Every line in the data below from the one containing "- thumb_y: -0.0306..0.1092" down to the one containing "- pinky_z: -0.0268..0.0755", both included, must be retyped exactly; no other line is to appear.
Start of COLLECTED MATERIAL
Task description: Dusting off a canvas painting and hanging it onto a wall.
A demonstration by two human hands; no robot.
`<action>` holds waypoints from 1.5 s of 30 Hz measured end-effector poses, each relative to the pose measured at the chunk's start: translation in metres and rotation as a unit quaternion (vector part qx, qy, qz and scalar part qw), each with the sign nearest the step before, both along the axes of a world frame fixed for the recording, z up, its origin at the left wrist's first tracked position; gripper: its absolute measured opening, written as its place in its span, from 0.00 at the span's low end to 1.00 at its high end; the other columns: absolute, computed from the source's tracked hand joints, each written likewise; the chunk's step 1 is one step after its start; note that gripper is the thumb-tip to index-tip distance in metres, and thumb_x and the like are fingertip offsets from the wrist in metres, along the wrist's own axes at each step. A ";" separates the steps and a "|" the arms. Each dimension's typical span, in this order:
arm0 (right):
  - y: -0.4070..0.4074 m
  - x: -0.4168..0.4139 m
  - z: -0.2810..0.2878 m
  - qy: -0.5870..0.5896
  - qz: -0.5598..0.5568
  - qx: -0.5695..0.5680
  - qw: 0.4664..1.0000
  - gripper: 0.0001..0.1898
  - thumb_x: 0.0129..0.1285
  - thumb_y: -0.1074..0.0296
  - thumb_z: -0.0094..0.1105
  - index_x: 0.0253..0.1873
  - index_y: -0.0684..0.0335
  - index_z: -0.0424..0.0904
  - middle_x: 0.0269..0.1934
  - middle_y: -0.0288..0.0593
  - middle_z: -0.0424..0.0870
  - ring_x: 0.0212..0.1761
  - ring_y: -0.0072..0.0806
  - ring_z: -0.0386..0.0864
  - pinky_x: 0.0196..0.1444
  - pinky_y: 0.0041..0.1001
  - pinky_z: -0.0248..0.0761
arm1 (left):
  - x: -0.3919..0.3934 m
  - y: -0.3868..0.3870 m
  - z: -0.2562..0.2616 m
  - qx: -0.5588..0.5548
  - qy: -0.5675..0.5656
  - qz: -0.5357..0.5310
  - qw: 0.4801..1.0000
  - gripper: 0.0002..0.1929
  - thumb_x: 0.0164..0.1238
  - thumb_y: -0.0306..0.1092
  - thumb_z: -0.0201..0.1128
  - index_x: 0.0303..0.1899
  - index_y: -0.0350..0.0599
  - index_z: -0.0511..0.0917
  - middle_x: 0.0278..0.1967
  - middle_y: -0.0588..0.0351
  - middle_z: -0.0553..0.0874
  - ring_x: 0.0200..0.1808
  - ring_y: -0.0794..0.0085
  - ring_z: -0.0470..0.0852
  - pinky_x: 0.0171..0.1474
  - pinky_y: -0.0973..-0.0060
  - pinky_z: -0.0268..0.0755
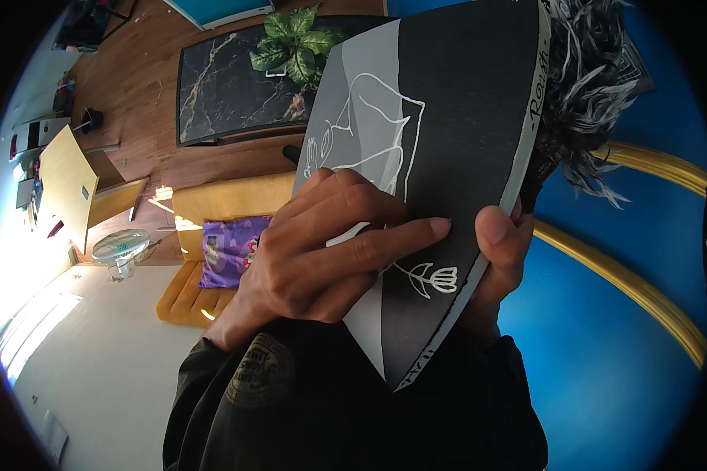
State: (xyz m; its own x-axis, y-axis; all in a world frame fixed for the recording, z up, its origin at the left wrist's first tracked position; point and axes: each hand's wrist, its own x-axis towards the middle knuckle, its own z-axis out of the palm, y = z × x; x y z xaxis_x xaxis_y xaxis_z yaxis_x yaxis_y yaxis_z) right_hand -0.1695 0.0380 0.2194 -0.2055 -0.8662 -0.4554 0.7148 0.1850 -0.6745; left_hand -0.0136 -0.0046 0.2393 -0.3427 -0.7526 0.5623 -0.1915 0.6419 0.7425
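Note:
A thick panel, seemingly a stretched canvas (465, 118), is held tilted in front of my chest. Its face is painted in grey and black blocks with white line drawings, among them a tulip-like flower (443, 279). Handwriting runs along its pale side edge. My right hand (501, 253) grips that edge, thumb at the front corner and fingers behind. Across the face lies my left hand (330, 247), index finger stretched out over the black part and the other fingers curled. No tool shows in it, though its palm side is hidden.
Black-and-grey feathery material (589, 88) hangs beyond the canvas, before a blue wall (595, 306) with gold moulding. A black marbled table (224, 88) bears a leafy plant (297, 44). A mustard sofa (191, 294) holds a purple cushion (227, 253); a fan (121, 247) stands left.

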 end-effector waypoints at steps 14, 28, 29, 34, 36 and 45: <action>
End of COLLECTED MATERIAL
■ ANSWER SPACE:
  - thumb_y: -0.0306..0.1092
  - thumb_z: -0.0201..0.1128
  - index_x: 0.0303..0.1899
  - index_y: -0.0350..0.0599
  - index_z: -0.0511..0.0917
  - middle_x: 0.0278..0.1967
  - middle_y: -0.0588..0.0351
  - middle_z: -0.0553..0.0874
  - ring_x: 0.0200..0.1808
  - ring_y: -0.0794..0.0085
  - ring_z: -0.0470..0.0852
  - pinky_x: 0.0171..0.1474
  - pinky_y: -0.0973..-0.0060
  - pinky_z: -0.0268..0.0755

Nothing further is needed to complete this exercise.